An exact copy of every record below is required, with the pictures left out.

(Stored dataset items)
· · · · ·

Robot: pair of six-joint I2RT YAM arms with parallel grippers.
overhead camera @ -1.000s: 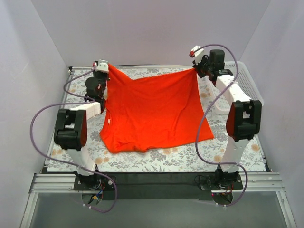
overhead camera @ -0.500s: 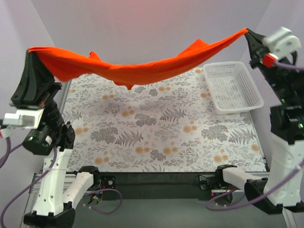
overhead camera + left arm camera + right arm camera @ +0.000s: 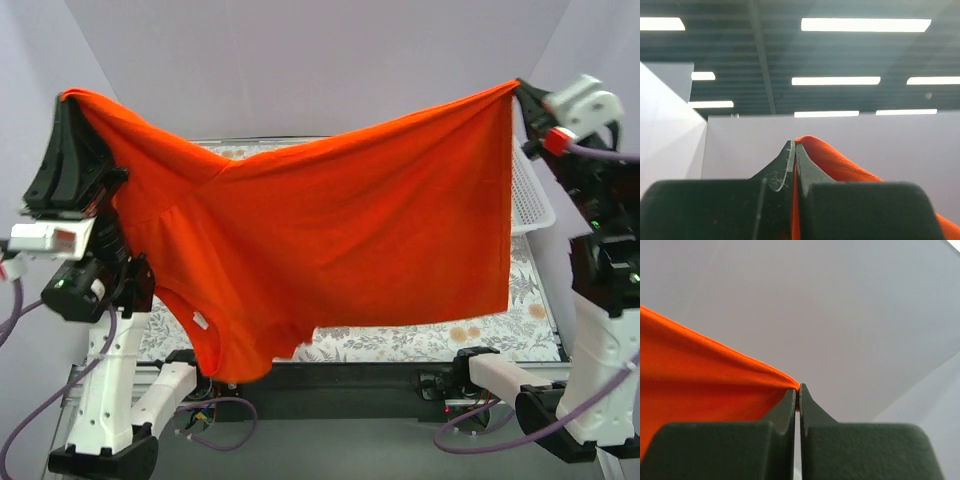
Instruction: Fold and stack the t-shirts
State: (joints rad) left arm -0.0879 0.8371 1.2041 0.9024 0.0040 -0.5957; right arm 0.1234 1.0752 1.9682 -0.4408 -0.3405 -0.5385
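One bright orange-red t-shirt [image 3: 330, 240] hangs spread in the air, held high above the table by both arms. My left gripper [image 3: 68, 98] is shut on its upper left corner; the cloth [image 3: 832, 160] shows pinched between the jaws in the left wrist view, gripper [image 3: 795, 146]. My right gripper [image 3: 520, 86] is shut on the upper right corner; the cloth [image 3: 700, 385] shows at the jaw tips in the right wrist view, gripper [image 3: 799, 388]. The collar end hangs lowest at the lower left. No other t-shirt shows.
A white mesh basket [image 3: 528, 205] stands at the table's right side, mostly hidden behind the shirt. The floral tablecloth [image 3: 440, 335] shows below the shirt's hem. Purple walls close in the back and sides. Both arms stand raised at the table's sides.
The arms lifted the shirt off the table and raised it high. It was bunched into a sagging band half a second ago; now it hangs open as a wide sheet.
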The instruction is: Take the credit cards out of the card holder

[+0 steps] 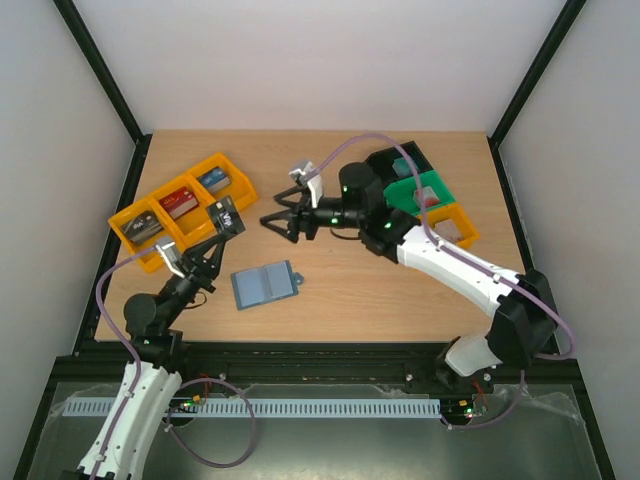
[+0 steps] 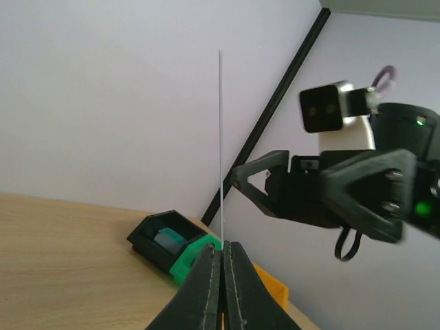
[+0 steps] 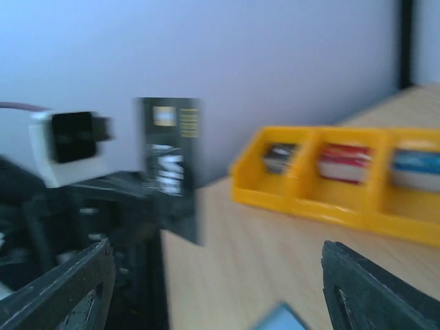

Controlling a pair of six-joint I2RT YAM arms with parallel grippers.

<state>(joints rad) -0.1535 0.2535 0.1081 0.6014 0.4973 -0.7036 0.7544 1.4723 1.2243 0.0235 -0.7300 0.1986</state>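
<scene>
The blue card holder (image 1: 265, 284) lies open and flat on the table between the arms; one corner shows in the right wrist view (image 3: 278, 320). My left gripper (image 1: 217, 230) is raised above the table and shut on a dark credit card (image 1: 228, 214). In the left wrist view the gripper (image 2: 222, 256) pinches that card (image 2: 221, 137), seen edge-on as a thin upright line. In the right wrist view the card (image 3: 170, 165) stands upright with pale print on it. My right gripper (image 1: 280, 216) is open and empty, just right of the card, jaws facing it (image 3: 220, 289).
A row of orange trays (image 1: 180, 205) with red, blue and grey blocks stands at the left rear, also in the right wrist view (image 3: 330, 172). Black, green and orange trays (image 1: 420, 185) stand at the right rear. Black frame posts edge the table.
</scene>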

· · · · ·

• _RESULT FOR THIS TASK_:
Robot: pair of six-joint I2RT YAM arms with parallel grippers.
overhead camera @ -1.000s: 
overhead camera @ -0.500s: 
overhead camera + left arm camera + right arm camera @ +0.000s: 
Instruction: Fold and stack the t-shirts
State: (joints rad) left arm -0.0879 0.8371 1.2041 0.9024 0.0040 -0.5957; right arm 0.1234 1.0752 1.9682 -0.4408 -0.3405 -0.5385
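One bright orange-red t-shirt [image 3: 330, 240] hangs spread in the air, held high above the table by both arms. My left gripper [image 3: 68, 98] is shut on its upper left corner; the cloth [image 3: 832, 160] shows pinched between the jaws in the left wrist view, gripper [image 3: 795, 146]. My right gripper [image 3: 520, 86] is shut on the upper right corner; the cloth [image 3: 700, 385] shows at the jaw tips in the right wrist view, gripper [image 3: 799, 388]. The collar end hangs lowest at the lower left. No other t-shirt shows.
A white mesh basket [image 3: 528, 205] stands at the table's right side, mostly hidden behind the shirt. The floral tablecloth [image 3: 440, 335] shows below the shirt's hem. Purple walls close in the back and sides. Both arms stand raised at the table's sides.
The arms lifted the shirt off the table and raised it high. It was bunched into a sagging band half a second ago; now it hangs open as a wide sheet.
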The instruction is: Take the credit cards out of the card holder

[+0 steps] 
[+0 steps] 
[+0 steps] 

Controlling a pair of six-joint I2RT YAM arms with parallel grippers.

<state>(joints rad) -0.1535 0.2535 0.1081 0.6014 0.4973 -0.7036 0.7544 1.4723 1.2243 0.0235 -0.7300 0.1986</state>
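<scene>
The blue card holder (image 1: 265, 284) lies open and flat on the table between the arms; one corner shows in the right wrist view (image 3: 278, 320). My left gripper (image 1: 217, 230) is raised above the table and shut on a dark credit card (image 1: 228, 214). In the left wrist view the gripper (image 2: 222, 256) pinches that card (image 2: 221, 137), seen edge-on as a thin upright line. In the right wrist view the card (image 3: 170, 165) stands upright with pale print on it. My right gripper (image 1: 280, 216) is open and empty, just right of the card, jaws facing it (image 3: 220, 289).
A row of orange trays (image 1: 180, 205) with red, blue and grey blocks stands at the left rear, also in the right wrist view (image 3: 330, 172). Black, green and orange trays (image 1: 420, 185) stand at the right rear. Black frame posts edge the table.
</scene>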

The output contains nothing more.